[oneMKL][spblas] Update sparse blas API #522

Rbiessy · 2024-03-05T16:47:04Z

Update the sparse blas API to better support other sparse backends.

This is a large change to the existing sparse API. Most notable changes are:

Introduce handle opaque types that store the USM pointer or SYCL buffer.
Introduce matrix properties and views.
Merge gemv, symv and trmv to spmv operation; gemm is renamed to spmm; trsv is renamed to spsv.
Drop support for gemvdot as there didn't seem to be enough use-cases nor support in other backends.
Add support for external workspace provided by the user which size is queried by *_buffer_size functions.

I have rendered the spec in html and verified it looks sane.

@gajanan-choudhary and @spencerpatty FYI.

Update sparse blas API to better support other backends.

source/elements/oneMKL/source/domains/spblas/operations/spsv.rst

source/elements/oneMKL/source/domains/spblas/data_types/destroy_sparse_matrix.rst

source/elements/oneMKL/source/domains/spblas/data_types/set_matrix_property.rst

source/elements/oneMKL/source/domains/spblas/matrix_view.rst

source/elements/oneMKL/source/domains/spblas/supported-types.rst

source/elements/oneMKL/source/domains/sparse_linear_algebra.inc.rst

source/elements/oneMKL/source/domains/spblas/data_types/create_coo_matrix.rst

source/elements/oneMKL/source/domains/spblas/data_types/format-descriptions.rst

source/elements/oneMKL/source/domains/spblas/operations/spmm.rst

source/elements/oneMKL/source/domains/spblas/operations/spmv.rst

source/elements/oneMKL/source/domains/spblas/operations/spsv.rst

source/elements/oneMKL/source/domains/spblas/spblas.rst

andrewtbarker · 2024-03-07T18:25:49Z

Can you share your motivation for introducing the dense_matrix_handle_t type?
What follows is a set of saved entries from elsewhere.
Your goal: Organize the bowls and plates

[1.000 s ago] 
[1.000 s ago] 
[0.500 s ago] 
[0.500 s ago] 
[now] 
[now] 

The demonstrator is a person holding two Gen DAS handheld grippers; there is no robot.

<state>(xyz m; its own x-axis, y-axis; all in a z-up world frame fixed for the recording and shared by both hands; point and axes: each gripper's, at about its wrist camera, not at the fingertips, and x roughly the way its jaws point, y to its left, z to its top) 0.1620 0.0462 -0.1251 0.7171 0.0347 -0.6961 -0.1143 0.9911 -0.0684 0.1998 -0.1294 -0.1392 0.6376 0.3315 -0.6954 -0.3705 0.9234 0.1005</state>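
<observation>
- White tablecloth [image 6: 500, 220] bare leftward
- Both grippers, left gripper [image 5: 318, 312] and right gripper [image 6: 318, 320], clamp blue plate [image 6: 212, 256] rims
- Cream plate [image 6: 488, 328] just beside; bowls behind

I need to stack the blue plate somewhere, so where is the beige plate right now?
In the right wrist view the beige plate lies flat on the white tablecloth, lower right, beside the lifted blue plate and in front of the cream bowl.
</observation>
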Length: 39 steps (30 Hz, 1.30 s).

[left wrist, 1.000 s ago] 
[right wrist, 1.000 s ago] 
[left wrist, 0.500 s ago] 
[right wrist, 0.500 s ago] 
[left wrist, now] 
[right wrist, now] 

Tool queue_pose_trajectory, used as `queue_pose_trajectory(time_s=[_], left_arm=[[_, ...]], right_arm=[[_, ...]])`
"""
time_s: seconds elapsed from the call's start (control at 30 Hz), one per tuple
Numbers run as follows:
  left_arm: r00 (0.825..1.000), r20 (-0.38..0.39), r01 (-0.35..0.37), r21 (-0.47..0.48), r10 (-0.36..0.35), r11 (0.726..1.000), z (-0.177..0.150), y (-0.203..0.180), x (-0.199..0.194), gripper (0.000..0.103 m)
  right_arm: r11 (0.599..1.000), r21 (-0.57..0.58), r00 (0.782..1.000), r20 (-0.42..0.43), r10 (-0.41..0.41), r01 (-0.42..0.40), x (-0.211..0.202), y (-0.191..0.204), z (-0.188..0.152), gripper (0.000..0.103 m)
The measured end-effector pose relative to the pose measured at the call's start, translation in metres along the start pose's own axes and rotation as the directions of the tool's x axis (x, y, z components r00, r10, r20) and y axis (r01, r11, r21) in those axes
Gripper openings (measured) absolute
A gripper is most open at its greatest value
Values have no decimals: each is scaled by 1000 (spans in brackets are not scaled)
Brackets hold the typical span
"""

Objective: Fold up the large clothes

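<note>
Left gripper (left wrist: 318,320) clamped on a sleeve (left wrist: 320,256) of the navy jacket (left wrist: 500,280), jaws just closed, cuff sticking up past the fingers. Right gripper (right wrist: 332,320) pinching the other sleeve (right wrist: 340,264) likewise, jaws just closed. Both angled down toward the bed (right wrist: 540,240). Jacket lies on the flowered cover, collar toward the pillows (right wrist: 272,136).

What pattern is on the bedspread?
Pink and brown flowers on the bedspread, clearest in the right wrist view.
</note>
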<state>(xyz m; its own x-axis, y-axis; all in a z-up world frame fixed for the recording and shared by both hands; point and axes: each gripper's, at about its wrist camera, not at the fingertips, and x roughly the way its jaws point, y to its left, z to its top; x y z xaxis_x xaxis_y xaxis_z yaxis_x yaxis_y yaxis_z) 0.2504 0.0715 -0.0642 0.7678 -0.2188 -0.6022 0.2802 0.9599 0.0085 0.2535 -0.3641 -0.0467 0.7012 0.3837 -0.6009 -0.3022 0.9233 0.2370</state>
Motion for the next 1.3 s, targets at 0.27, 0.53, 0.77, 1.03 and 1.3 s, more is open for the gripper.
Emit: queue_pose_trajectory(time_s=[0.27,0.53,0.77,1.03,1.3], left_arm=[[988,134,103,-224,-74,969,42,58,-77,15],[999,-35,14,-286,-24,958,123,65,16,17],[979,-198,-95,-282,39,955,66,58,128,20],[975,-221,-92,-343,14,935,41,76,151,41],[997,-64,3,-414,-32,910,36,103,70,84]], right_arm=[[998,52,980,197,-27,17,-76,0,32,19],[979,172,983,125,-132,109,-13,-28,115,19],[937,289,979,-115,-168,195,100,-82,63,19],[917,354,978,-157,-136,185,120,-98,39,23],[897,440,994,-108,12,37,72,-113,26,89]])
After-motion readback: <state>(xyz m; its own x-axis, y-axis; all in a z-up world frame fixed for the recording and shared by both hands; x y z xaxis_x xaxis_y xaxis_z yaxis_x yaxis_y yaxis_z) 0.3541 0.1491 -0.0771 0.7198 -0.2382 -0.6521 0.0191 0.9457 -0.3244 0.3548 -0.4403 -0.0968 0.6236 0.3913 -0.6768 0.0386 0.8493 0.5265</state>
The dense BLAS parts of the oneAPI spec do not use such a handle and I'm not sure it's helpful for standardization, but I am willing to be convinced.

gajanan-choudhary · 2024-03-08T21:44:17Z

Can you share your motivation for introducing the dense_matrix_handle_t type? The dense BLAS parts of the oneAPI spec do not use such a handle and I'm not sure it's helpful for standardization, but I am willing to be convinced.

@andrewtbarker, both cuSPARSE and rocSPARSE have introduced "generic APIs" in the last few years. These contain (likely lightweight) wrappers over dense matrices. For example, see section 6.4. Dense Matrix APIs of cuSPARSE documentation. Mainly, the wrapper stores nrows, ncols, layout, floating point type, and the matrix pointer.

While I agree that the dense BLAS domain does not have such wrappers over dense matrices, the APIs in the sparse domain look cleaner with these wrappers. Without these wrappers, implementations of the oneAPI specification that dispatch to cuSPARSE/rocSPARSE APIs in the backend must repeatedly create and destroy the dense matrix wrapper object any and every time their API is called.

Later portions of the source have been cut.